California's public education policy and system are even less sound. Despite spending trillions of state and federal taxpayer dollars on public education over the past several decades, California remains near the bottom of virtually every current public education performance ranking in the nation.

The True Solutions

At what point do more reasonable and intelligent Californians decide that enough is enough? At what point do Californians begin electing more truly conservative people to represent them in Sacramento and on their local school boards? At what point do Californians acknowledge that reasonable school choice initiatives can improve the overall quality of K-12 education in their state and stop allowing Teachers' Unions to continue to effectively combat the adoption of these initiatives?

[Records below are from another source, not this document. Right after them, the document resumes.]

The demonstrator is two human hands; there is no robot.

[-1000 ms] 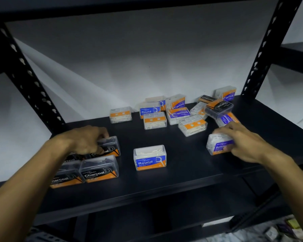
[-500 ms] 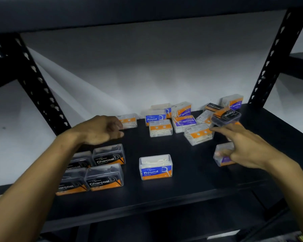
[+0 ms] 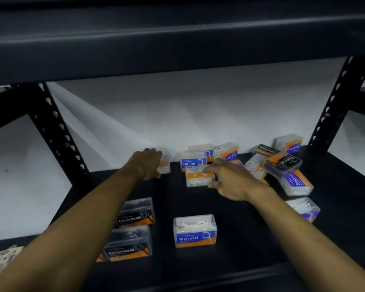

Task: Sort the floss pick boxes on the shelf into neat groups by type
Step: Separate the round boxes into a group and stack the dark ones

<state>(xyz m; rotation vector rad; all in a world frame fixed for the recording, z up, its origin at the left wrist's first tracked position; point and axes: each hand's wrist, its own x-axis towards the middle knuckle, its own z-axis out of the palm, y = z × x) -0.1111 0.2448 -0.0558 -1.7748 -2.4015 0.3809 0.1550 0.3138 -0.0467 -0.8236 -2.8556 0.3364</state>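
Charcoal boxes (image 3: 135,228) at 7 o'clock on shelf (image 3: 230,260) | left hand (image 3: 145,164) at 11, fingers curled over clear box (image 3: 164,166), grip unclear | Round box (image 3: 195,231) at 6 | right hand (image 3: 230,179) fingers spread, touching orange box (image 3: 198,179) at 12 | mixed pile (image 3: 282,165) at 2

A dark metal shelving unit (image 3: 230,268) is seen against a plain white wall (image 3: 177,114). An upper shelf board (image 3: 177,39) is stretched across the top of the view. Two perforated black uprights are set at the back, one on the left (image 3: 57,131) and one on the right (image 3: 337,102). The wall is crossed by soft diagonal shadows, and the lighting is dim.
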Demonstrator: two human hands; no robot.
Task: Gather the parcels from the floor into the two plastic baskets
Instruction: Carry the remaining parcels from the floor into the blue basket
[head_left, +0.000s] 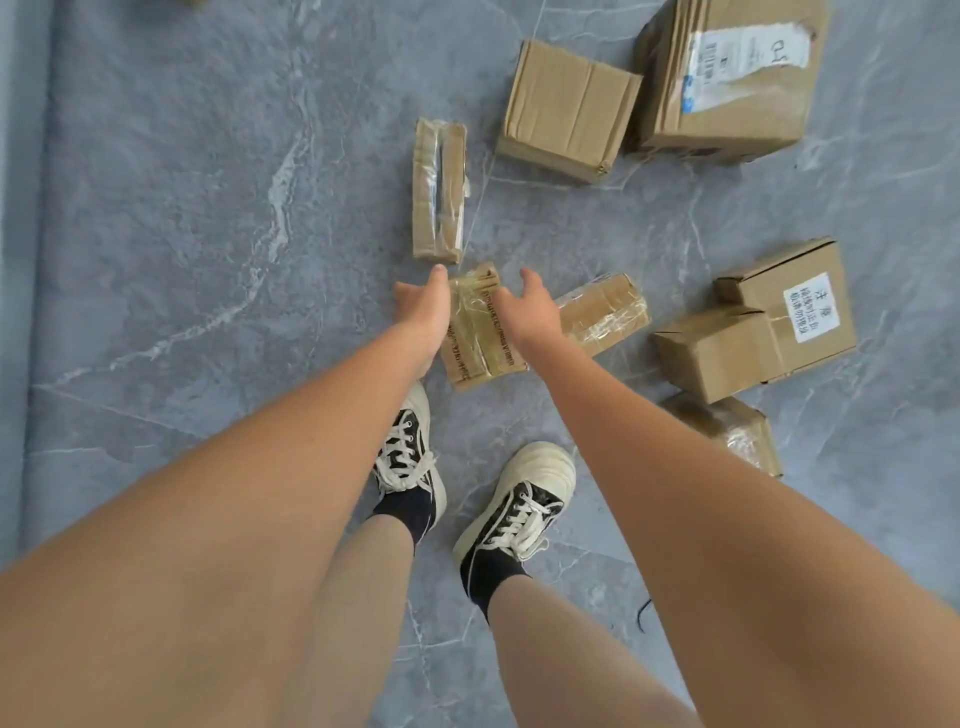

According to the Friedman Foundation for Educational Choice, perhaps the best school choice option for California would be a system of state tax credits that would allow each state taxpayer with K-12 students to better afford alternative educational options for their own children. You see, under the current system, all California taxpayers have no choice but to pay (through their federal and state income and state property taxes) to support the current failed public education system in California. This leaves all state taxpayers with less of the income they earn, to be able to afford an education alternative that might work better for their own children. A system of tax credits for such wage earners and property owners would return at least some of those funds to them so that they could better afford to make education decisions for their own children.

This approach could be particularly significant and beneficial for lower income families who typically live in inner-city neighborhoods with (statistically speaking) the greatest number of under-performing public schools. Upper income families tend to have more disposable income and, so, can better afford alternatives to government-run schools despite the heavy tax burdens imposed in California. Lower income families have less disposable income and, so, are less able to avail themselves of alternatives to their largely failing, local, government-run schools. How is this fair to those families and those children? Should they not also have an opportunity to provide or receive a decent education? I think so. Teachers' Unions, however, tend to disagree.  

Organized Resistance

Every time a reasonable school choice initiative is placed on a ballot in California, the national, state and local Teachers' Unions pour millions of political action fund dollars into defeating it. Why?

It is very simple. The primary purpose of a teachers' union is to protect the jobs, wages, and benefits of its members. It is not to improve education. It is not to effectively educate children. It is to protect member teachers' jobs and compensation...all member teachers' jobs, even those members who demonstrate little or no ability to effectively educate our children.

Reasonable school choice initiatives tend to threaten the jobs of bad public school teachers because such initiatives force government-run schools to become more competitive...they force schools to dismiss bad teachers and to only retain good ones. Teachers' Unions want none of that. Their purpose is to fight to retain the jobs of all member teachers, good or bad.

So every time a reasonable school choice initiative appears on a ballot, unionized teachers expend funds, staff phone banks, walk precincts, circulate petitions, and stage demonstrations in their organized efforts to defeat it.

The Governor didn't say that either. Why?

Could it be because as of June 2012, according to California Watch: "(T)he biggest special interest donor, the California Teachers Association, spent more than $118 million on campaigns in the state during the past five election cycles and the first half of this one"? Or that "(t)he union has focused overwhelmingly on initiatives, spending $100 million of that war chest advocating and opposing ballot measures over the past dozen years"? I happen to think so. What do you think?

Californians really should spend less time considering the things their Governor does say, and more time considering the things he does not.


Author John B. Greet is a Long Beach native and retired LBPD sergeant who currently resides in the Pacific Northwest.